“He was moved with pity for them.” If we are to be worthy of the name “Christian”, we should strive to make his thoughts our thoughts, his desires our desires, his feelings our feelings – or at Saint Paul says, we should put on the mind of Jesus Christ.
And if we do “put on the mind of Christ”, and if we look through his eyes at the world around us and its history, we would be unable to avoid feeling in our hearts the same sentiments that filled the heart of our Lord. To reflect on the spiritual needs of the world – and not just the world in the abstract, but our world – the world of our families, the world of our colleagues, the world of our community, our parishes, the world we inhabit, to reflect on the spiritual needs of these worlds should lead us all to be tirelessly apostolic. How can we not be involved, if we like Jesus are move with pity for them, troubled and abandoned.

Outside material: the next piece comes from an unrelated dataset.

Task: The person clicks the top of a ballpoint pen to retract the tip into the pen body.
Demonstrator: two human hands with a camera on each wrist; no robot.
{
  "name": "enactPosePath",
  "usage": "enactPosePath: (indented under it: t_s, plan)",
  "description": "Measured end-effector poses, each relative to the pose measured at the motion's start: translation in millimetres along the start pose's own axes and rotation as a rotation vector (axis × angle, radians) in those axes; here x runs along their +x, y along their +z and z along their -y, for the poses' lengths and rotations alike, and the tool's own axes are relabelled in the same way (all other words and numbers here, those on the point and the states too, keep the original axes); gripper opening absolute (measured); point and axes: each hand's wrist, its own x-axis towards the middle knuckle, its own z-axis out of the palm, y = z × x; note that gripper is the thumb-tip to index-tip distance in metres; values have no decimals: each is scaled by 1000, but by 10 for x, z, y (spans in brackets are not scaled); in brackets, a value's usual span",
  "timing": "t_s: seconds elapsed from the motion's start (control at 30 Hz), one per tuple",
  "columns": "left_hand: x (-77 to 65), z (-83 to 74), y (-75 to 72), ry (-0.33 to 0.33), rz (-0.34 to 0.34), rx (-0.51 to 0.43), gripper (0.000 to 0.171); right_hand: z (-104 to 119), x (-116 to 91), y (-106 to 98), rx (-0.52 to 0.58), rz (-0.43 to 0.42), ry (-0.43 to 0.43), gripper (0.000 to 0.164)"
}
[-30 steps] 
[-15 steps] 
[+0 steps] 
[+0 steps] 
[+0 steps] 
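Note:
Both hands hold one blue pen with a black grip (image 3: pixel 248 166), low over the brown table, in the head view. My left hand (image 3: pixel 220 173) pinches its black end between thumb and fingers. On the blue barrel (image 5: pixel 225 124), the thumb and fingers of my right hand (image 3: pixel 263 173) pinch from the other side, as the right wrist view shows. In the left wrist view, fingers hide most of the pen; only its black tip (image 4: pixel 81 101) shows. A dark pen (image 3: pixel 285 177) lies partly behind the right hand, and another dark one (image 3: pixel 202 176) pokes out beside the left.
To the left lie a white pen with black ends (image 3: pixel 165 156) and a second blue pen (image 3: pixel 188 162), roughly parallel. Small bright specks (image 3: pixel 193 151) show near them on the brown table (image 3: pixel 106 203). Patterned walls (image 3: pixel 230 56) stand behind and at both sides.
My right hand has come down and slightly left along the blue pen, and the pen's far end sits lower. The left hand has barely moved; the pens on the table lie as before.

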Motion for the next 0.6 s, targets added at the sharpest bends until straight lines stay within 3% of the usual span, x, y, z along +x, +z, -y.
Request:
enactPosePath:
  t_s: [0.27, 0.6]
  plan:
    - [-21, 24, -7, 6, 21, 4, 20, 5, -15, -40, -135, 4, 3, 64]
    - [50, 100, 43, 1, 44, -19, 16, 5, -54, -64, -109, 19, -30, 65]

I believe that our participation in our Synod – I can never fail to thank you enough for your commitment – I believe that our participation in the Synod has communicated to us all the urgency of the task before us. We set out to “Start afresh from Christ” convinced that, in the words of the Prophet Isaiah in today’s first reading: “This is the way: walk in it”.
During the Synod, through our listening sessions, our research, our planning sessions, which culminated in the recommendations presented at the Assembly in that very big book, we have identified the spiritual needs that our people have – and now we cannot abandoned them and leave them like sheep without shepherds.
Jesus is moved with pity for the crowd; but he also senses great opportunity. He uses the image of a harvest, a harvest that is ripe and abundant, to show that that same crowd is ready to receive the effects of Redemption. The cultivation of the prophets has not been in vain, the fields are full of ripe wheat.
I believe that our Synod has identified the spiritual needs that our people have; but I also believe that the Synod also has shown us that an abundant harvest does await us.
And, of course, even if much of Central Florida has been paved over, we still can appreciate these agricultural images. In farm work, you know that the harvest can be lost if the farmer does not reap at the right time. As so as Church – and this is as true today as it has been since the beginning – we have to feel the urgency of getting out there and harvesting because there is a great harvest to be won.
And yet, as always, there is a shortage of laborers and so Jesus tells us to pray – and of course the more you pray for laborers, the more you accept to become a laborer yourself. Which is one reason why we begin today’s meeting with this Mass, this perfect prayer.
You have seen the needs. You have been moved to compassion – and also to action. You are the laborers sent into the harvest. We have three leadership groups represented here today – the Diocesan Pastoral Council, and Schools’ Implementation Task Force, and Charities Implementation Task Force – and soon, the fourth leadership group, Catholic Foundation team will also be operational. As Isaiah said, “This is the way” – and we will walk in it in order to continue to encounter Christ, the Way to Conversion, the Way to Communion, the Way to Solidarity, it is the Way of Mission.
In the weeks and months to come, may the Lord sustain us in our commitment to remain tirelessly apostolic as we prepare to reap the harvest sown through our Diocesan Synod.
We must be committed to grow personally in our faith. We must be committed to continue to lead others in our parishes to the vision that has been revealed in our synod plan. We must be committed to share our witness, announcing that “that the Kingdom of God is at hand”. This is our witness to hope, to the hope that can “cure the sick, raise the dead, cleanse lepers, and drive out demons”. It is a witness makes us alive in Christ.
“Without cost you have received; without cost you are to give.”